Essa interação, portanto, deve ser analisada levando-se em conta diferenças regionais e as diversas demandas sociais por outros profissionais com formações diferentes: engenheiros, pedagogos, cientistas sociais, médicos, etc. Repensar a política do Estado para o ensino do Direito no Brasil só fará sentido se esse esforço incluir também a reflexão sobre outras formações de nível superior e técnico e suas específicas contribuições a um país em processo de desenvolvimento. O Direito tem seu lugar nesse processo, mas é preciso defini-lo com ponderação e consciência da diversidade de conhecimentos e demandas sociais igualmente relavantes.

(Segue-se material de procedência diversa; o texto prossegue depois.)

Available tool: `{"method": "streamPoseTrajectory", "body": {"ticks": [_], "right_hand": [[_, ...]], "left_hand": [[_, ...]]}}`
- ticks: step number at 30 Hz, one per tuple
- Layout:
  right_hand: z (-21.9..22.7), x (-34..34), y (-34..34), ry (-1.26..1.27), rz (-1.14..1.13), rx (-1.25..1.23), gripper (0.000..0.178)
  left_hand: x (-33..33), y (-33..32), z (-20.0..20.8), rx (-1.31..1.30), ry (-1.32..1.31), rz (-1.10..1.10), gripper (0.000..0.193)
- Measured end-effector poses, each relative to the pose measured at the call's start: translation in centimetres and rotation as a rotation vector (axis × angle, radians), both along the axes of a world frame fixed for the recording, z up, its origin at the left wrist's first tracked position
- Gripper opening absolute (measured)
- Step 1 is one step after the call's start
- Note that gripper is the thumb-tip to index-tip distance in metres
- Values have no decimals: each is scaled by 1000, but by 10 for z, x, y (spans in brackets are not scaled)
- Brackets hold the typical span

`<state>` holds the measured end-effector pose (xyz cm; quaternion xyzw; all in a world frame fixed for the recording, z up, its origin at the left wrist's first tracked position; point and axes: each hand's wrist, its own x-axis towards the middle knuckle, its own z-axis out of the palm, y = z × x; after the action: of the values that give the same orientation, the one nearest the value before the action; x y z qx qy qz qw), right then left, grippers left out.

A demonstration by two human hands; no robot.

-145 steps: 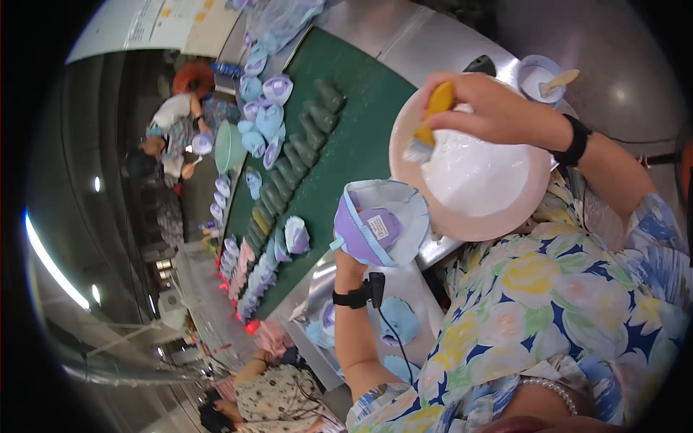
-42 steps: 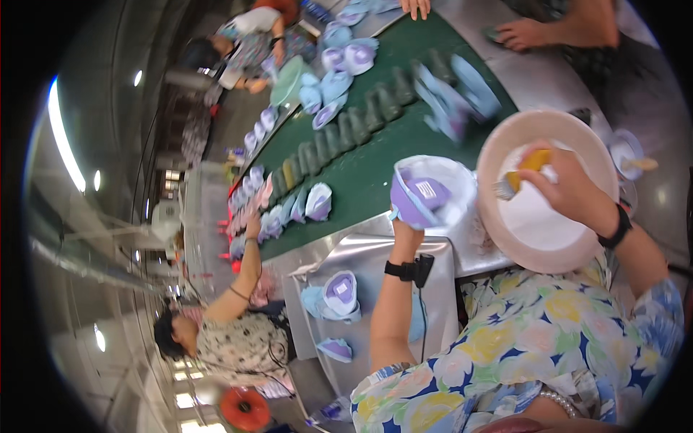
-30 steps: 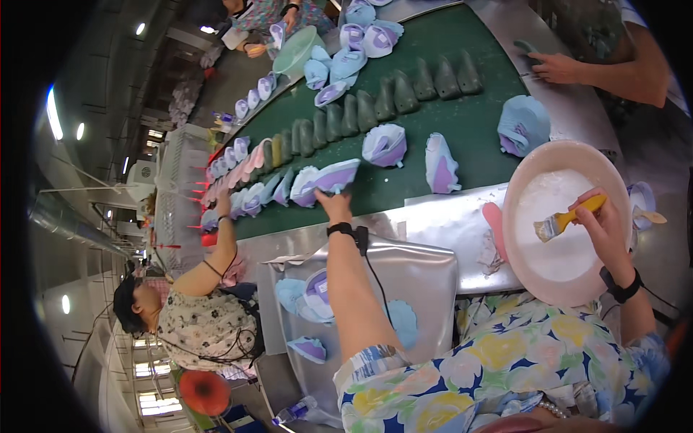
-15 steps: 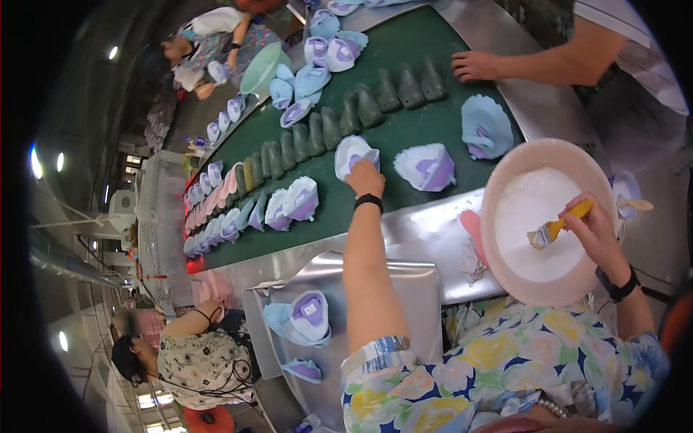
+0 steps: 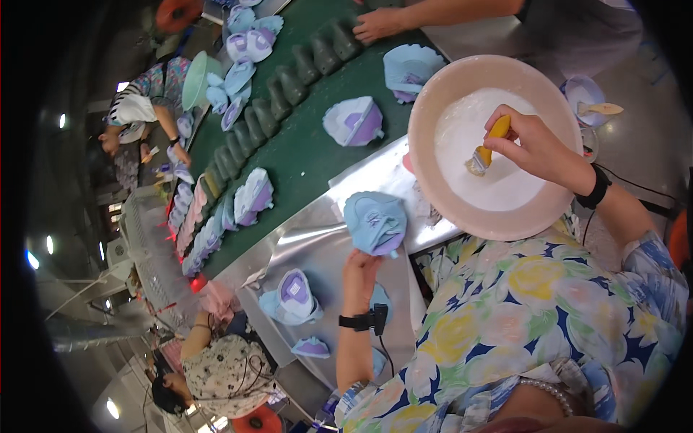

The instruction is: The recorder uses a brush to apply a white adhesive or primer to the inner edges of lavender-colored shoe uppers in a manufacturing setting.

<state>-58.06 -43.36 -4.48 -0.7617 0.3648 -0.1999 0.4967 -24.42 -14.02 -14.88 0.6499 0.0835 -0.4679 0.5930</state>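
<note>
My left hand (image 5: 361, 267) pinches the lower edge of a light blue and purple shoe upper (image 5: 374, 220), lifted above the metal ledge. My fingertips are partly hidden behind it. In my right hand (image 5: 534, 144) is a yellow-handled paintbrush (image 5: 498, 132), bristles down over a wide pinkish basin (image 5: 426, 169) of white liquid (image 5: 498, 191). Whether the bristles touch the liquid I cannot tell. Two more shoe uppers, one pale and purple (image 5: 354, 121) and one blue (image 5: 411, 71), lie on the green conveyor belt (image 5: 310, 162) beyond the basin.
Dark shoe lasts (image 5: 289, 83) stand in a row along the belt, shoe uppers beside them. More uppers (image 5: 294, 292) lie on the metal tray near my left forearm. A co-worker's hand (image 5: 379, 25) rests by the far lasts. A small tub (image 5: 583, 94) holding a brush stands right of the basin.
My left hand has drawn back from the belt toward me and now holds a shoe upper off it. My right hand stays over the basin with the brush, its handle now more upright. The view has shifted.
</note>
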Motion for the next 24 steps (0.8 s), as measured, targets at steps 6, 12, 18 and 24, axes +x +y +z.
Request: {"method": "streamPoseTrajectory", "body": {"ticks": [6,12,18,24], "right_hand": [[-9,25,18,23,165,-104,22],[-17,9,20,288,472,-303,19],[9,-37,-17,77,98,-413,18],[45,-46,-35,-109,-17,-296,19]], "left_hand": [[-14,-35,46,-13,-1532,-946,49],[-2,-70,16,-76,-1558,-1274,49],[27,-83,65,-330,-719,-549,33],[-6,-126,94,-368,-160,-572,45]]}}
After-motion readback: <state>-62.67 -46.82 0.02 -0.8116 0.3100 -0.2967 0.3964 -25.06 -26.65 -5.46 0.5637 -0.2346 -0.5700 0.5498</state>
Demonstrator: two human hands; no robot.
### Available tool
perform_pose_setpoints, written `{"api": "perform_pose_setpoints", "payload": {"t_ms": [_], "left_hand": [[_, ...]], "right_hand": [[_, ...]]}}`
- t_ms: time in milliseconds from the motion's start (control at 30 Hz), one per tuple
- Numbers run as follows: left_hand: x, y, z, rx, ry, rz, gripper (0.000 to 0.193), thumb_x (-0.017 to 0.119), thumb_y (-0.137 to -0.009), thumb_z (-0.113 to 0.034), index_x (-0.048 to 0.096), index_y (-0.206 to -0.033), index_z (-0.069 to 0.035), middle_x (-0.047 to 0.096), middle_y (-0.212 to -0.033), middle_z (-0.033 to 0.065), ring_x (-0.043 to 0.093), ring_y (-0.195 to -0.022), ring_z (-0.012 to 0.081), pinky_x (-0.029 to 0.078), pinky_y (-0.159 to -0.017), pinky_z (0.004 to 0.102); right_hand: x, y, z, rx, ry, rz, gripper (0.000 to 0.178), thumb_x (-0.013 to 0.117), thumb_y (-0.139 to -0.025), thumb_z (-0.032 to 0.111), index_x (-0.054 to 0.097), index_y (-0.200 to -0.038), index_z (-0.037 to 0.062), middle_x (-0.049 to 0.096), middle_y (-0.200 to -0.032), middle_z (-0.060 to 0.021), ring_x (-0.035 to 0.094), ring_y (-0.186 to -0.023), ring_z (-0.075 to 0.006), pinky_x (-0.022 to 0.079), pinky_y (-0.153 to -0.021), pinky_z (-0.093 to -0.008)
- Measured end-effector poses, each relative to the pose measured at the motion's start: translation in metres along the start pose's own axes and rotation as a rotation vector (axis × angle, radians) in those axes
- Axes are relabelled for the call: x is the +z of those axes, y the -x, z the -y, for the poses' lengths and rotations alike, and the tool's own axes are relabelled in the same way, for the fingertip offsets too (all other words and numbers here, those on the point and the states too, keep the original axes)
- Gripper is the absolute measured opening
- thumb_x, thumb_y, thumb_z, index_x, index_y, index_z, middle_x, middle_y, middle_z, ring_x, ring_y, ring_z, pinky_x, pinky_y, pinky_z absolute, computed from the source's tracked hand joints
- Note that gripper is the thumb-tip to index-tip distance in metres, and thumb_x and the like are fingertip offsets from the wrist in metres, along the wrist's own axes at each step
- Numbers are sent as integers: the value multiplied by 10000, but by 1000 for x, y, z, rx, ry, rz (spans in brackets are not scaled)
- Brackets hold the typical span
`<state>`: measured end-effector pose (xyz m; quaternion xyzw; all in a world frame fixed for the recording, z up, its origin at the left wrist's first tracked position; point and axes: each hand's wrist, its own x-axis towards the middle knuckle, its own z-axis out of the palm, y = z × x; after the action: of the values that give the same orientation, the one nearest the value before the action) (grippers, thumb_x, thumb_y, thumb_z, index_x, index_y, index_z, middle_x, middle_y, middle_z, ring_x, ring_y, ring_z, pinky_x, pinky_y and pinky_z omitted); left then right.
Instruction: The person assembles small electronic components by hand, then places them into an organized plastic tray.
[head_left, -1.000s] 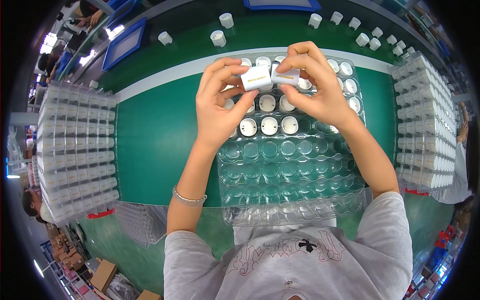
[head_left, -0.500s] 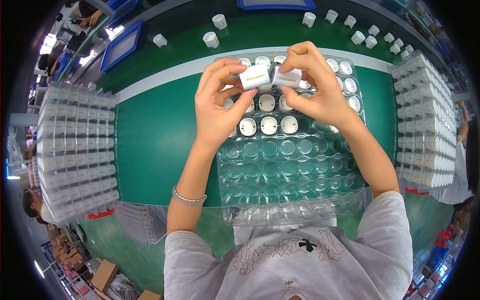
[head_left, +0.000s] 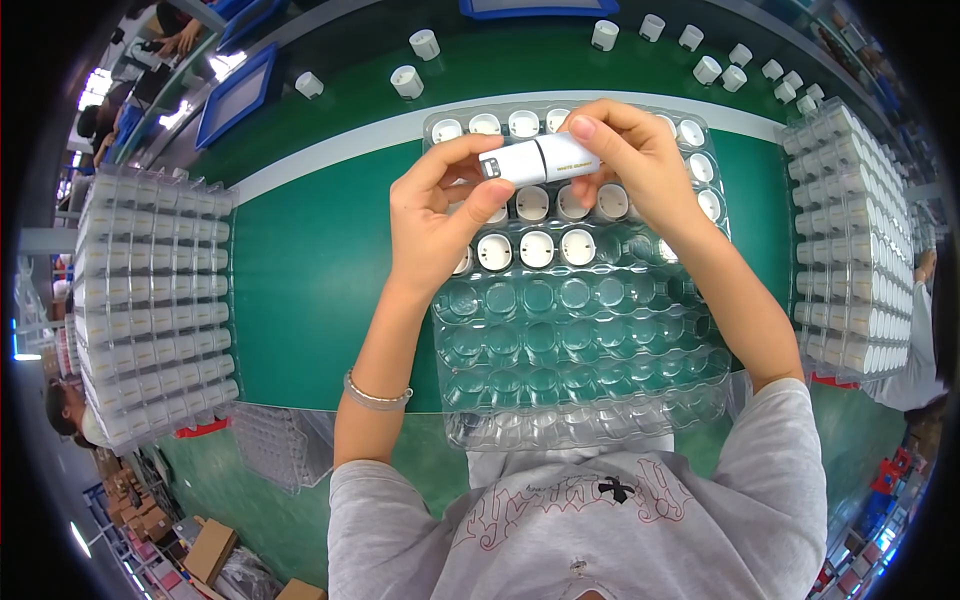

É preciso pensar que o Direito é a linguagem oficial do Estado e, portanto, os bacharéis em Direito podem se tornar, quando devidamente qualificados para tanto, os operadores de uma burocracia eficiente na promoção de direitos e democrática em sua relação com a sociedade. Para isso, os cursos jurídicos devem se prestar a um papel mais elevado do que o de preparação formalista para concursos públicos, para se tornarem espaços de reflexões e práticas inovadoras sobre a gestão jurídica do Estado e o papel do Direito na criação e na implementação de políticas públicas.
É necessário, ainda, considerar que a solução pacífica dos conflitos sociais, mesmo quando não encontra caminhos apenas no Judiciário, pode se beneficiar muito dos saberes e procedimentos jurídicos, aplicados à mediação empresarial, familiar e comunitária, à arbitragem e à conciliação. E, mesmo quando os conflitos procuram as vias judiciais para sua solução, é preciso reforçar o papel e as competências técnicas daqueles que lidam diretamente com os conflitos, e que não se resumem à tríade advogado-juiz-promotor; refiro-me, especificamente, aos servidores do Judiciário e de órgãos administrativos de segurança pública, assistência social e defesa do consumidor, atores em geral esquecidos quando se fala de reforma da administração da justiça e do ensino jurídico no Brasil.
Para isso, a interlocução do MEC para reformar o ensino do Direito deve incluir uma gama maior de atores: os Conselhos Nacionais de Justiça (CNJ) e do Ministério Público (CNMP) e o Ministério da Justiça, que possuem dados e projetos sobre a oferta de justiça estatal e alternativa no país; a Escola Nacional de Administração Pública (ENAP), o Ministério do Planejamento e o Instituto de Pesquisas Econômicas Aplicadas (IPEA), capazes de produzir dados e pensamento sobre a administração do Estado e a qualidade da cidadania; a Associação Brasileira do Ensino do Direito (ABEDi), as próprias faculdades de Direito e a crescente comunidade de pesquisadores e docentes da área, que têm concepções próprias da produção de conhecimento e do ensino jurídico; entre outros. É urgente, em suma, que a reforma do ensino do Direito no Brasil não leve apenas em conta os interesses de um ou outro grupo profissional ou acadêmico, mas sim que coloque o Direito e seus operadores como os responsáveis por uma ampla concepção de administração da justiça para um Brasil melhor.